Looking at how nature does things is often an excellent strategy, from creating new drugs for treating disease to designing ultra strong, lightweight materials based on spider silk or bone. The problem with applying this strategy to Artificial Intelligence is, if we don’t know how a body of knowledge is encoded, how can we explain decisions made on the basis of it? There is beginning to be some emphasis on creating neural networks which can try to explain why they made a particular decision, but it seems that the more explainable we make this sort of network, the lower the accuracy of the output becomes.  Currently these ‘traceable’ networks are only large enough to  model very simple problem spaces – such as identifying the relationships between objects. The more we make the network capable of saying why it thinks object A is in front of object B, the less likely it is to give a correct answer in the first place. If we modify the architecture of a neural net to try to make it’s decisions explainable, we are compromising it’s ability to make those decisions. It all comes down to the initial problem that we don’t really understand the underlying mechanism. If this is true in small models at the cutting edge of current research, how are we going to scale this to more a general purpose AI, say one capable of making real world business decisions? If we can’t trust AI, we are going to struggle to give it responsibility for important stuff. If we can’t apply it to important stuff, then maybe we are at a dead-end.
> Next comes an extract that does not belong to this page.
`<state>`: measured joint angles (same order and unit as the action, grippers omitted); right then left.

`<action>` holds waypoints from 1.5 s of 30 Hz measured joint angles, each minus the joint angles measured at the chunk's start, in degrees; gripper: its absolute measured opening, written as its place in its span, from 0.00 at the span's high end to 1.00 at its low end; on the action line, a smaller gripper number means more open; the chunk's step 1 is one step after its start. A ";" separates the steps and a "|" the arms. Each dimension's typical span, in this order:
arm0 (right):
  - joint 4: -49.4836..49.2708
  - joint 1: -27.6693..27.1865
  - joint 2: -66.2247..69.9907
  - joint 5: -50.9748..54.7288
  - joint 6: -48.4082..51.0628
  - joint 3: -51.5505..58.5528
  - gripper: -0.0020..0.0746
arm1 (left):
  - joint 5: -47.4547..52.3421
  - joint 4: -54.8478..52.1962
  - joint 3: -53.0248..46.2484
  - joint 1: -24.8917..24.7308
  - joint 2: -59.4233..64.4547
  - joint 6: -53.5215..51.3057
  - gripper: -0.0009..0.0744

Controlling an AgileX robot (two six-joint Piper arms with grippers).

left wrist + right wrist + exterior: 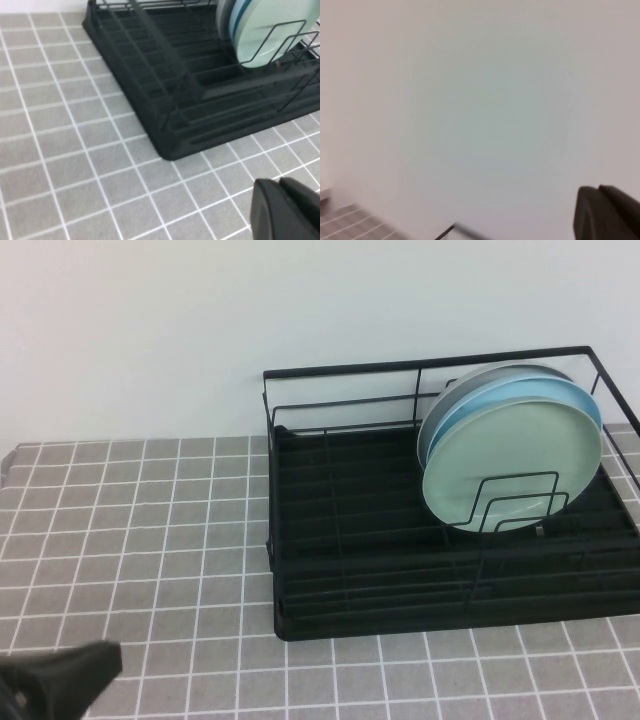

In building larger and more complex neural networks, we are getting better and better at building a framework to support emergent behaviour, without taking the time to understand the form that emergence takes. At present we run networks of the order of 16 million node networks on our supercomputers. This is roughly equivalent to a frog brain. To approach a human brain we would need to scale that by not ten times, or a hundred times, but five thousand times. If we struggle to balance accuracy with traceability in networks much smaller than our largest, how big is the problem going to get as we scale? Neural networks are far from dead; they are, and will remain, an important tool, but I think it is time to consider their limitations, and to think about what other approaches we might take.